History

Japan
- Name: Hiyo Maru
- Owner: Kyodo Senpaku Kaisha, Ltd
- Operator: Institute of Cetacean Research
- Port of registry: Japan
- Launched: 1979
- Renamed: "Hiyo Maru" after dispute with Panamanian Gov't.
- Fate: Sold for scrap in 2010

General characteristics
- Type: Products tanker (single hulled)
- Tonnage: 8,725 GT
- Length: 143.29 m (470 ft 1 in) o/a
- Beam: 20.41 m (67 ft 0 in) (moulded)
- Draft: 8.42 m (27 ft 7 in)

= Oriental Bluebird =

The 8,725 ton Hiyo Maru (飛鷹丸) was the largest member of the Japanese whaling fleet; providing fuel, resources, and stock storage space for that fleet and its crew. In 1992, it was renamed and re-flagged to Panama as the Oriental Bluebird. According to Greenpeace, after a dispute with the Panamanian Government in 2008, it was de-flagged and re-registered to Japan.
The Hiyo Maru served as the fuel tanker for Japan's whaling fleet, and was alleged by Greenpeace to also transport whale meat.
In August 2010, the ship was sold to China to be scrapped.

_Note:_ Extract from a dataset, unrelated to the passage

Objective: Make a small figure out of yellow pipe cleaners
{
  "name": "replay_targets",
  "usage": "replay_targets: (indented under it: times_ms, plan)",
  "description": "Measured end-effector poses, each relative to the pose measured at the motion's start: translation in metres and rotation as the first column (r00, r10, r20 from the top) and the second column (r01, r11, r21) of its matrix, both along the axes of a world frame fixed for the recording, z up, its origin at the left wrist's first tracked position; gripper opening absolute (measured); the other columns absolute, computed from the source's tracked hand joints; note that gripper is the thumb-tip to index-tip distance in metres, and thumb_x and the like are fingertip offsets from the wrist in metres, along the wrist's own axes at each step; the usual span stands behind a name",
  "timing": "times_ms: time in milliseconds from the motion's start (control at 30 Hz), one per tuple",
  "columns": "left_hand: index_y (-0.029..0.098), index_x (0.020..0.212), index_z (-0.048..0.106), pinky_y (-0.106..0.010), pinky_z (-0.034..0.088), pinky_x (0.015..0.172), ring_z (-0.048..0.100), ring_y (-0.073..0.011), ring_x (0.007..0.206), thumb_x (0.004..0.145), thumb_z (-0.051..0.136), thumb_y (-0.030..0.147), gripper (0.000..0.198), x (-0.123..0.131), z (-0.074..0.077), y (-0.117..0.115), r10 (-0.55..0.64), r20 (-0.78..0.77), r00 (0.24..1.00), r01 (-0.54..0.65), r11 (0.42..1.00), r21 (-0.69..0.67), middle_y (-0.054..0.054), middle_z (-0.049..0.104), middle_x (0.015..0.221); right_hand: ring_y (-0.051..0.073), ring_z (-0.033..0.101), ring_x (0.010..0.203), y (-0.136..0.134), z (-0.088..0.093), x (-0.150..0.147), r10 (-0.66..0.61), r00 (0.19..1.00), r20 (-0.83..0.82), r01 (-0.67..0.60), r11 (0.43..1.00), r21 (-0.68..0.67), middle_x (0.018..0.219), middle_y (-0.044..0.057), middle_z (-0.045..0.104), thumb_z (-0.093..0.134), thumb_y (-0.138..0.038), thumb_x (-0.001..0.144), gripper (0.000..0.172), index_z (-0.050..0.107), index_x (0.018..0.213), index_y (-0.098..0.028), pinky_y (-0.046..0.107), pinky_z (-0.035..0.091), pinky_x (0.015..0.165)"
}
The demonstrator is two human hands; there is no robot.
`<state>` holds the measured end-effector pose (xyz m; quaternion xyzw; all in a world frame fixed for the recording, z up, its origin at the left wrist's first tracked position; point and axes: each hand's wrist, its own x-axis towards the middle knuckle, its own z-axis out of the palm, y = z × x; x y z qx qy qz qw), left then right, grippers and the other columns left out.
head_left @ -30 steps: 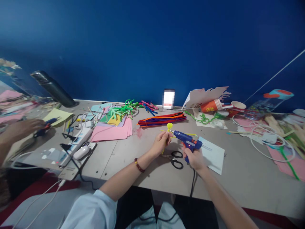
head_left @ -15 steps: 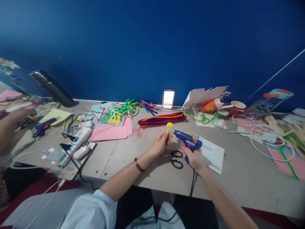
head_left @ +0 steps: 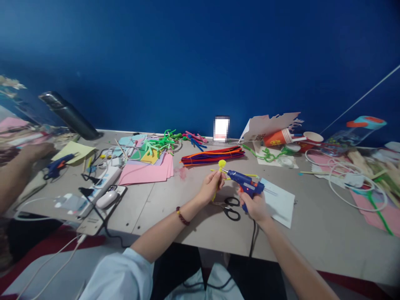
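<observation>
A yellow pipe cleaner (head_left: pixel 222 163) with a curled head is pinched upright in my left hand (head_left: pixel 211 185); its stem runs down below the fingers. My right hand (head_left: pixel 253 205) is wrapped round the handle of a blue glue gun (head_left: pixel 246 181). The gun's metal nozzle points left and sits close beside the yellow head; I cannot tell whether they touch. A small red light shows on the gun's body. Below the hands lie black-handled scissors (head_left: pixel 232 213), their blades partly under my left hand. Yellow pipe cleaner lengths (head_left: pixel 250 175) rest on the table behind the gun.
Behind my hands lies a bundle of red, purple and orange pipe cleaners (head_left: pixel 212 156). Pink paper (head_left: pixel 146 173) and a power strip (head_left: pixel 103 187) are on the left, near another person's arm (head_left: pixel 18 171). A pale sheet (head_left: pixel 279 204) is at right. The gun's cord (head_left: pixel 252 239) hangs over the edge.
The yellow head and the glue gun have shifted very slightly, and both hands keep their grips. At far left, the other person's hand has moved slightly to the right.
</observation>
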<state>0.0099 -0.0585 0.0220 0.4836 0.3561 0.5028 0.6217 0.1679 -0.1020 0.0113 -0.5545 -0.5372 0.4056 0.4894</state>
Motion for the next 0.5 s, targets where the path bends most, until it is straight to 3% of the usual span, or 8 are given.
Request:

== Confrontations with conservationists ==
During the 2007-2008 whaling season in the Southern Ocean, Greenpeace tried to stop a fuel transfer between the Oriental Bluebird and the Nisshin Maru by positioning a zodiac boat between the two ships. The boat was nearly crushed but was able to escape. Hours after the incident, the Sea Shepherd vessel the Farley Mowat rammed the Oriental Bluebird and tore a 6 in gash into the ship's hull.